That is what my work is about. Helping people grow, helping businesses become stronger, and helping others use the digital world not just to make money, but to create more freedom, more impact, and more possibilities.

Learning and unlearning are both critical parts of growth – can you share a story of a time when you had to unlearn a lesson?
One of the biggest lessons I had to unlearn was the belief that working nonstop automatically means you are building wealth.
I grew up lower middle class, and from a young age I saw my mother work almost 24/7 just to keep up. She worked hard, sacrificed, pushed through exhaustion, and did everything she could to provide and keep things moving forward. Watching that taught me many valuable things: discipline, responsibility, resilience, and the importance of not giving up.
But it also taught me something I later had to unlearn.
For a long time, I believed that if I just worked harder, everything would eventually work out. I thought success was simply about effort. Work more hours. Take on more responsibility. Push harder. Sleep less. Keep going.
And while hard work is important, I learned the hard way that hard work without strategy can become survival mode.
At one point in my journey, I lost a lot of money. That experience humbled me deeply. It forced me to look at myself, my decisions, my systems, and the way I was thinking about business. I had to ask myself some difficult questions: Was I building something sustainable, or was I just staying busy? Was I making decisions from strategy, or from pressure? Was I working toward freedom, or was I creating another version of the same struggle I grew up watching?

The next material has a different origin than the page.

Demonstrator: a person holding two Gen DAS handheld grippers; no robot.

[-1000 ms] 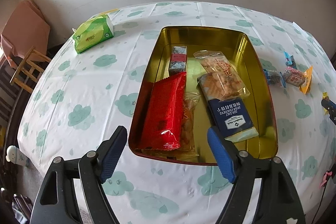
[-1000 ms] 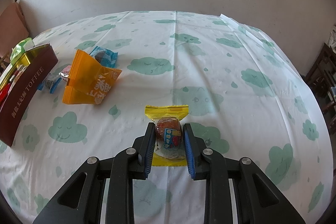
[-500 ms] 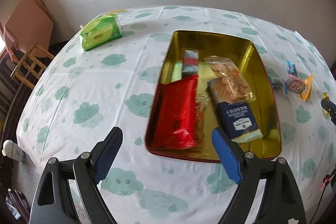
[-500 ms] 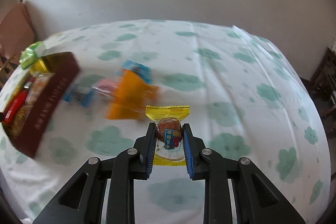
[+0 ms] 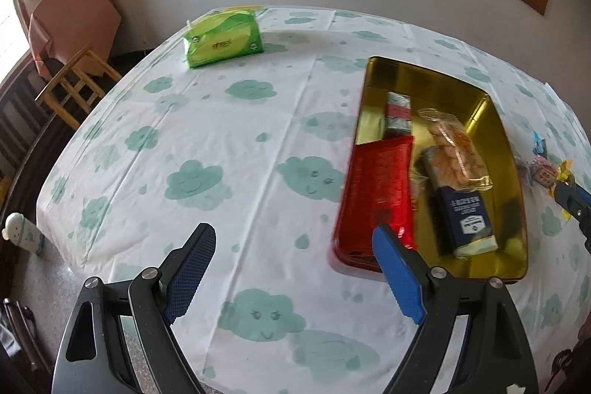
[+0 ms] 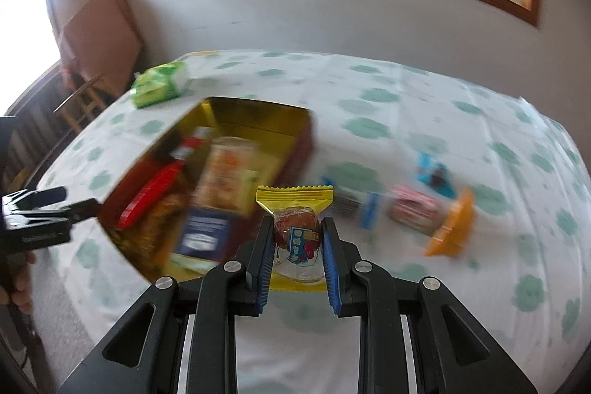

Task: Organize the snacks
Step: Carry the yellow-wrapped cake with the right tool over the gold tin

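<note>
My right gripper (image 6: 297, 222) is shut on a yellow-wrapped small cake (image 6: 295, 231), held in the air just right of the gold tin (image 6: 258, 119). The tin (image 5: 436, 74) holds a red packet (image 5: 380, 194), a blue cracker box (image 5: 465, 216), a clear bag of crackers (image 5: 454, 150) and a small pack (image 5: 399, 111). My left gripper (image 5: 293, 229) stands open over bare tablecloth left of the tin, nothing between its fingers. It also shows at the left edge of the right wrist view, as the left gripper (image 6: 37, 213).
Loose snacks lie right of the tin: a pink one (image 6: 413, 209), an orange one (image 6: 450, 228), a blue one (image 6: 434, 174). A green tissue pack (image 5: 223, 37) sits at the far left of the table. A wooden chair (image 5: 74, 80) stands beyond the table's left edge.
My right gripper lifted the yellow cake off the cloth and swung left to the tin. My left gripper slid left, away from over the tin, and its jaws widened a little.
</note>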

That was a painful season, but it became one of the most important teachers in my life.
I realized that I had inherited a strong work ethic, but I had not always paired it with the right financial education, structure, systems, or long-term strategy. I knew how to work hard, but I had to learn how to work smarter. I had to learn how to protect my money, how to make better decisions, how to build systems, how to understand risk, and how to stop confusing movement with progress.
The backstory is personal because my mother’s example shaped me. I have so much respect for her sacrifice. She showed me what strength looks like. But I also realized that my responsibility was not only to admire her sacrifice — it was to build on top of it. To take the discipline she gave me and combine it with strategy, education, ownership, and better decision-making.
I had to unlearn the idea that struggle is the only way to earn success.
I had to unlearn that being tired means you are being productive.
I had to unlearn that doing everything yourself makes you stronger.
I had to unlearn that money is only earned through labor, instead of also being created through value, systems, leverage, and knowledge.
That lesson changed the way I approach business today. Now, when I teach people about the digital world, Amazon, Walmart, e-commerce, social media, and business growth, I do it with that experience in mind. I know what it feels like to want more but not have the right roadmap. I know what it feels like to work hard and still feel behind. I know what it feels like to make mistakes that cost money.
That is why my mission is not just to inspire people. It is to help them think differently.
I want people to understand that hard work matters, but direction matters too. Strategy matters. Education matters. Systems matter. Mentorship matters. Your mindset matters. And sometimes the biggest breakthrough is not learning something new — it is unlearning something old that kept you in survival mode.
Losing money was painful, but it gave me clarity. Growing up watching my mother work so hard gave me drive, but it also gave me a mission: to build a life where effort is connected to strategy, where sacrifice creates opportunity, and where the next generation does not only inherit survival skills, but also the knowledge to build, grow, and create freedom.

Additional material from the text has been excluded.